▶ EXERCISE INSTRUCTIONS:
When a line of the entries contains the word "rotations", report that line.

▶ DATASET RECORDS:
Content starts
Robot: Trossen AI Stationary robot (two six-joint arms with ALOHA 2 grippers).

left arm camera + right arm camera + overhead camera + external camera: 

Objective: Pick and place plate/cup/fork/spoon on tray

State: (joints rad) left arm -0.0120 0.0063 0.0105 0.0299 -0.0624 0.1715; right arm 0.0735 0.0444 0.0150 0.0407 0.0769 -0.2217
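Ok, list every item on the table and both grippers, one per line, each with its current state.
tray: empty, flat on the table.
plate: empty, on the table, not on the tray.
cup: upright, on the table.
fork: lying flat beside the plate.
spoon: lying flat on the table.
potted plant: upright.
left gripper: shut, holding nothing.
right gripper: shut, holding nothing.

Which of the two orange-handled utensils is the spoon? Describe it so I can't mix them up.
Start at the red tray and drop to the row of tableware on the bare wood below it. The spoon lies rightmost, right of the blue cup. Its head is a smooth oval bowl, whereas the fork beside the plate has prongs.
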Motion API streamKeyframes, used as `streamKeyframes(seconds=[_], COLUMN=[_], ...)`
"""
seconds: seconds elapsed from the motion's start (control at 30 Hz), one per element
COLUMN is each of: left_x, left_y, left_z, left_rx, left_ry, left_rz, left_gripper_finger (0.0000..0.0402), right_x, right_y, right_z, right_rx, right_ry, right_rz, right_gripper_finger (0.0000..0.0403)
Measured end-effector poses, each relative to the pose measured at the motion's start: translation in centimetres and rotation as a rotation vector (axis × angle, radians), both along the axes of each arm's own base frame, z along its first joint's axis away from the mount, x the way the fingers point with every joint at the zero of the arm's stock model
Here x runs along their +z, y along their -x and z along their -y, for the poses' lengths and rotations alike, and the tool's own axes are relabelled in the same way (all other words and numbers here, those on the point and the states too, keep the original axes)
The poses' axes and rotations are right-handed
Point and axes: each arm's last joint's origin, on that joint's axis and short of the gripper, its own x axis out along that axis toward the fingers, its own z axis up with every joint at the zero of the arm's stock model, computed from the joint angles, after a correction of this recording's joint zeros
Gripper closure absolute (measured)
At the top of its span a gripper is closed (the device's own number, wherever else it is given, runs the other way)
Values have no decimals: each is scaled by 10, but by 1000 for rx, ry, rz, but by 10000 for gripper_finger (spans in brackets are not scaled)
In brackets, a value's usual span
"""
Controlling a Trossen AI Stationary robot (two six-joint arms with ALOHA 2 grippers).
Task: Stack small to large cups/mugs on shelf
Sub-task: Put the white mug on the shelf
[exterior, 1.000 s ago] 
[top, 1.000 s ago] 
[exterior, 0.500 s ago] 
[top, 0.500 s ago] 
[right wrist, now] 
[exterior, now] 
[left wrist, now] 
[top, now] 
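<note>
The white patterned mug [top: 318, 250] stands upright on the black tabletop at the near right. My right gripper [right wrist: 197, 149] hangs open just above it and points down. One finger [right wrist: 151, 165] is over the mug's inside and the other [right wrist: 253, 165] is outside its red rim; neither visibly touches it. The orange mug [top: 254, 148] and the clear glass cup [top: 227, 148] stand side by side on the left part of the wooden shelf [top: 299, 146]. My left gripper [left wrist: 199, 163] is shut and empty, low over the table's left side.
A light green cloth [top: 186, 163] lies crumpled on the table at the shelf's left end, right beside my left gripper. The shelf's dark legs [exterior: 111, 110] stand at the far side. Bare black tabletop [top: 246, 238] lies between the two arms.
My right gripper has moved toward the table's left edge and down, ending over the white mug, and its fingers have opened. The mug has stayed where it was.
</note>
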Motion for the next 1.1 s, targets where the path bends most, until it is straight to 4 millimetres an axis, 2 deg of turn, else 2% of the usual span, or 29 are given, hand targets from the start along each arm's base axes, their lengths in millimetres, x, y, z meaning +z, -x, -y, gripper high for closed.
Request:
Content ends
▶ ANSWER BOX:
Here x runs along their +z, y along their -x and z along their -y, for the poses' lengths and rotations alike, and the tool's own axes are relabelled in the same way (all other words and numbers here, those on the point and the states too, keep the original axes)
The poses' axes and rotations are right-handed

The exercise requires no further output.